Roma, 4 ott – A Nemi riaffiora dal lago la villa dell’imperatore Caligola
Appartenente ad un complesso strutturale elegante e sofisticato, la Villa del terzo imperatore di Roma Gaio Giulio Cesare Augusto Germanico detto Caligola da caligula, cioè piccola caliga per il tipo di calzari preferiti da adolescente, rappresenta un gioiello prezioso incastonato nel ricco sistema archeologico romano.
Tenendo in considerazione le ricerche storiche operate nel corso degli ultimi decenni è interessante svolgere alcune riflessioni e ricostruire l’iter di scoperta.
A partire dall’età medio e tardo repubblicana, Nemi è stata meta prediletta dell’aristocrazia romana, prescelta come luogo privilegiato delle proprie residenze di otium.
Inizialmente di proprietà del console, nel 3 d.C., Lucio Elio Lamia, furono poi trasferiti nel demanio imperiale forse già sotto Tiberio (14-37 d. C.) ed in seguito acquisiti da Caligola (37-41 d.C.), che vi stabilì la propria residenza e vi fu seppellito per breve tempo dopo la morte avvenuta nel 41 d.C.
A partire dal XVI secolo il sito fu teatro di importanti scoperte archeologiche ed antiquarie: la maggior di esse avvennero tuttavia sul finire del XIX secolo.
Un momento storicamente importante per le ricerche riguardanti la Villa di Caligola è rappresentato dalle indagini condotte tra il 1998 e il 2002 dagli Istituti di cultura Nordici lungo la riva sud-occidentale del lago di Nemi: gli scavi, diretti da Pia Guldager Bilde e Birte Poulsen, hanno riportato alla luce una villa che si sviluppa su una terrazza artificiale della superficie di 450 x 100 metri, con orientamento nord-est/sud-ovest, prospettante sul lago. La struttura si articolava scenograficamente in padiglioni e terrazze, adattandosi all’altimetria dei luoghi, secondo il modello culturalmente egemone della reggia di tradizione ellenistica armonicamente inserita nel paesaggio naturale.

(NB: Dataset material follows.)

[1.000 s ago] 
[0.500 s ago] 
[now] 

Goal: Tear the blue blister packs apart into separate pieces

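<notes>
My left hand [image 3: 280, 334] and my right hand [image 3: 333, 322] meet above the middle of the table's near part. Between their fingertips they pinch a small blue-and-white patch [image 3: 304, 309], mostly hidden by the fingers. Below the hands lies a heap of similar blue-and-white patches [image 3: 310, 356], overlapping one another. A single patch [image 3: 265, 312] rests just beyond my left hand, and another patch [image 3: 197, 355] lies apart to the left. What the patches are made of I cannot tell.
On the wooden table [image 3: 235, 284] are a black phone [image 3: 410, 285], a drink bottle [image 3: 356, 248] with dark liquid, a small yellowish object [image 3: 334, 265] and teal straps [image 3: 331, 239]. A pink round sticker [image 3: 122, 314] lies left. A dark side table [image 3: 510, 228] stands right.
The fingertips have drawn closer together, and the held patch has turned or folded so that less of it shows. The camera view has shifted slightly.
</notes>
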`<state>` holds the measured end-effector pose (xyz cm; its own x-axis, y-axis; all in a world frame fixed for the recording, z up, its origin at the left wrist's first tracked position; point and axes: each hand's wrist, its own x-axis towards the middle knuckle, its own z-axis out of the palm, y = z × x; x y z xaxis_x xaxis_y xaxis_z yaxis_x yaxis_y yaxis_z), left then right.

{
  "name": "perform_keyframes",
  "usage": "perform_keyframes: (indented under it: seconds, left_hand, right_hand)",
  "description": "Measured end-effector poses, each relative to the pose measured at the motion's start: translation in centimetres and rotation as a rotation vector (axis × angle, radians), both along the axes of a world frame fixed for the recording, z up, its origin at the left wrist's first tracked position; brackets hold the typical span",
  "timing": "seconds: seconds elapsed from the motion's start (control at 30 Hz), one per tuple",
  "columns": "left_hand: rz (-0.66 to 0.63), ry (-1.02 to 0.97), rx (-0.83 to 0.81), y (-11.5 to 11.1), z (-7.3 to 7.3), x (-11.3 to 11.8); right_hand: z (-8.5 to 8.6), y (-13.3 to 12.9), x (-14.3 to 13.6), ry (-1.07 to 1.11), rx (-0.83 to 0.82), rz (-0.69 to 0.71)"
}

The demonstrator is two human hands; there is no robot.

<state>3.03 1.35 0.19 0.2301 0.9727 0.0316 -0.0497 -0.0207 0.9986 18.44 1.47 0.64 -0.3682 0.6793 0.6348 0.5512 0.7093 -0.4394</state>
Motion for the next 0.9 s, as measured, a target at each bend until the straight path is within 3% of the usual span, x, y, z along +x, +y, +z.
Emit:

L’andamento, che segue la curva del lago, era determinato da motivi non solo climatici, per godere di una maggiore frescura in estate, ma anche cultuali, essendo la fronte rivolta verso il santuario di Diana, situato sulla riva nord-orientale del lago. La villa era accessibile da via terra e via acqua: da terra attraverso un diverticolo della Via Virbia, a nord-ovest, dal lago grazie a un sistema di banchine e di attracchi ritrovati in più punti.
Attualmente è in corso un’importante collaborazione iniziata nel 2003 tra la Soprintendenza per i Beni Archeologici del Lazio e l’Università degli Studi di Perugia per indagini archeologiche nel santuario di Diana nemorense, sotto la direzione scientifica di Giuseppina Ghini, Filippo Coarelli e Paolo Braconi: la struttura di maggiore entità e dimensioni venuta alla luce nelle terrazze superiori è senz’altro il ninfeo, alimentato probabilmente da una fonte che sgorgava nelle vicinanze e della quale si hanno notizie fino ad epoca recente.
Si può dunque con buona ragionevolezza dedurre che la costruzione del ninfeo sia stata progettata in relazione alla villa di Caligola.
Dunque un vero patrimonio storico ed artistico ancora in fase di studio e ricerche.
Proprio per tali ragioni ci si domanda sul futuro degli scavi ancora in corso, augurandosi che non seguano le tristi sorti dei siti pompeiani con i muri crollati a causa di una cattiva politica di gestione delle risorse finanziare o ancora degli scavi di Lomello in territorio pavese, abbandonati tristemente a se stessi.